[Nanochat 분석하기] 5. GPT 모델 완성하기

Oct 18, 2025

Read time: 2 minutes

완전한 GPT 모델 조립하기

**시리즈**: 나노챗(nanochat)으로 배우는 LLM 구축 - Part 5/9

Transformer Block의 완성¶

지금까지 배운 것:
- ✅ Tokenization
- ✅ Self-Attention (Q, K, V)
- ✅ RoPE, MQA, Flash Attention

이제 나머지 피스들을 조립할 시간입니다!

Feed-Forward Network: 정보 처리¶

Attention이 "정보 수집"이라면, FFN은 "정보 처리"입니다.

class FeedForward(nn.Module):
    def __init__(self, n_embd):
        super().__init__()
        # 4x expansion → compression
        self.c_fc = nn.Linear(n_embd, 4 * n_embd, bias=False)
        self.c_proj = nn.Linear(4 * n_embd, n_embd, bias=False)

    def forward(self, x):
        # Expand
        x = self.c_fc(x)  # (B, T, 4*n_embd)
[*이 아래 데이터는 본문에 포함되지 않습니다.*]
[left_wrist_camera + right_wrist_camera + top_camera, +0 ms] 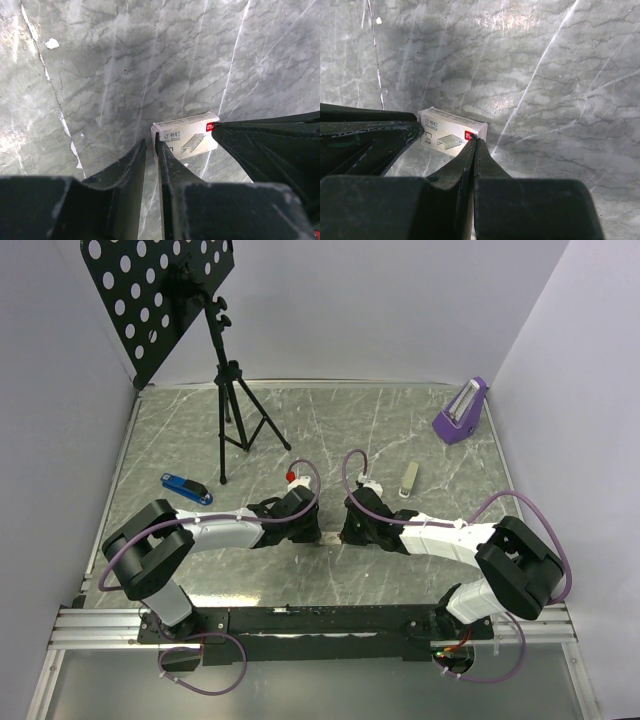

        # ReLU² activation
        x = F.relu(x).square()  # (B, T, 4*n_embd)

        # Contract
        x = self.c_proj(x)  # (B, T, n_embd)

        return x

왜 4배 확장?¶

n_embd = 1280

# FFN structure:
1280 → 5120 → 1280
narrow → wide → narrow

# Wide hidden layer = more capacity!

이를 "bottleneck architecture"라고 합니다:

Think of it like:
입구(좁음) → 방(넓음) → 출구(좁음)

좁은 입구: 압축된 정보
넓은 방: 풍부한 변환 공간
좁은 출구: 다시 압축

ReLU² vs ReLU¶

# Standard ReLU:
ReLU(x) = max(0, x)

# ReLU² (Squared ReLU):
ReLU²(x) = (max(0, x))²

비교:

x = [-2, -1, 0, 1, 2, 3]

ReLU(x)  = [0, 0, 0, 1, 2, 3]
ReLU²(x) = [0, 0, 0, 1, 4, 9]
#                    ^^^^^^^^^ Stronger activation!

장점:
- 더 강한 non-linearity
- 더 나은 gradient flow
- 실험적으로 더 좋은 성능

PaLM, nanochat 등 최신 모델들이 사용!

Normalization: LayerNorm vs RMSNorm¶

LayerNorm (구식)¶

class LayerNorm(nn.Module):
    def __init__(self, normalized_shape, eps=1e-5):
        self.gamma = nn.Parameter(torch.ones(normalized_shape))
        self.beta = nn.Parameter(torch.zeros(normalized_shape))
        self.eps = eps

    def forward(self, x):
        # Mean and variance
        mean = x.mean(dim=-1, keepdim=True)
        var = x.var(dim=-1, keepdim=True, unbiased=False)

        # Normalize
        x_norm = (x - mean) / torch.sqrt(var + self.eps)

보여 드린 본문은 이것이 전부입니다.